=== YOUR TASK ===
Repeat the records word for word, excluding any picture.

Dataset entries

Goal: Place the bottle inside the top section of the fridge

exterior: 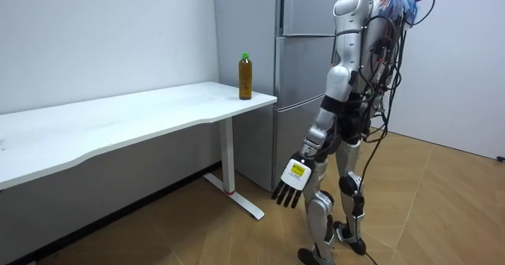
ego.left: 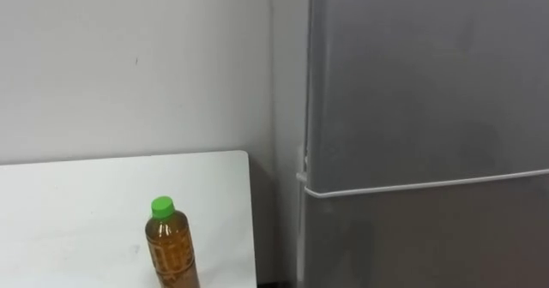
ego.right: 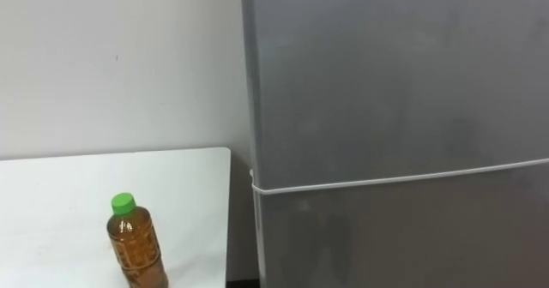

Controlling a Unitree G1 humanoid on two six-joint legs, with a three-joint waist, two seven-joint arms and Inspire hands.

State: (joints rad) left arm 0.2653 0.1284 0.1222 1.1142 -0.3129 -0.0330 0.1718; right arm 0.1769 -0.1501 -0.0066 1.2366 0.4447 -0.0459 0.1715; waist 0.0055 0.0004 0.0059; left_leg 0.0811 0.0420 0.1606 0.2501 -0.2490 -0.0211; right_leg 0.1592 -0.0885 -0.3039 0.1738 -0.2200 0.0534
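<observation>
We stood before the fridge (ego.left: 429,108), with the table (ego.left: 69,211) on our left against the wall (ego.left: 129,65). The bottle (ego.left: 171,249) stood upright on the table's end nearest the fridge.

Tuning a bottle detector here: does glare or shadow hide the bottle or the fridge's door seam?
Left eye view: bottle evenly lit, no glare, its base cut by the lower edge; fridge shows a dull sheen, seam plain. Room view: bottle clear against the fridge's grey side, shadow lies under the table.
</observation>
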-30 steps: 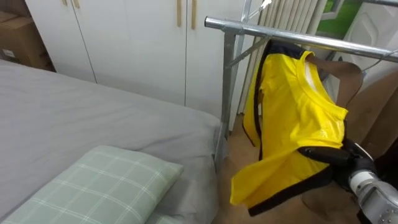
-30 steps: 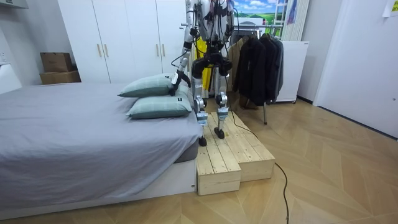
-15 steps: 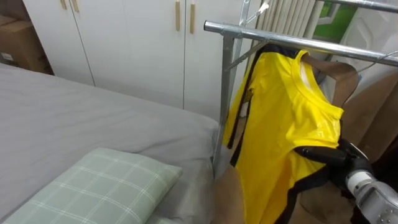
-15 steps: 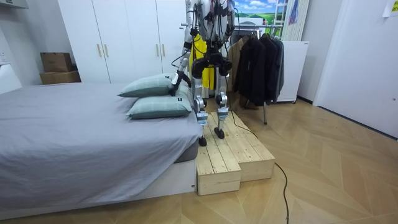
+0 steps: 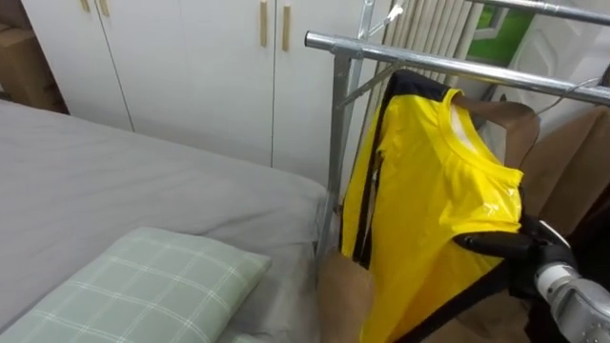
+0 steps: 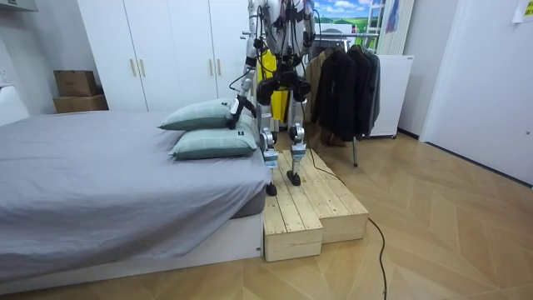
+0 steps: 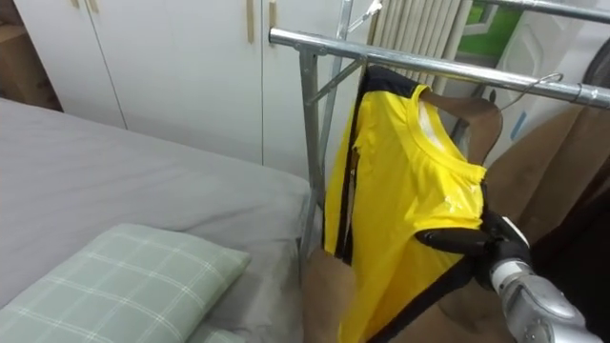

=== RESPONSE TO THIS EXERCISE ===
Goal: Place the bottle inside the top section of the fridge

exterior: 
ego.left: 
ego.right: 

Controlling a Unitree G1 humanoid on two six-joint legs, with a three-joint waist, two seven-joint arms and Inspire hands.

State: (joints rad) left arm 0.2653 0.1284 0.1222 1.1142 -0.3129 -0.0330 0.1718; right arm 0.1769 -0.1501 -0.0066 1.2366 0.4447 -0.0459 0.1715; waist 0.0055 0.0004 0.0059; left_leg 0.0811 0.0420 0.1606 0.2501 -0.2490 -0.0211; right_leg 0.1592 -0.0885 -0.3039 0.1738 -0.2200 0.0534
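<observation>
We stood before the fridge (ego.left: 429,108), with the table (ego.left: 69,211) on our left against the wall (ego.left: 129,65). The bottle (ego.left: 171,249) stood upright on the table's end nearest the fridge.

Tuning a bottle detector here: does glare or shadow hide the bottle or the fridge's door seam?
Left eye view: bottle evenly lit, no glare, its base cut by the lower edge; fridge shows a dull sheen, seam plain. Room view: bottle clear against the fridge's grey side, shadow lies under the table.
</observation>
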-30 steps: 
-30 steps: 
-15 steps: 
-15 steps: 
+0 steps: 
+0 steps: 
+0 steps: 

The output above is complete.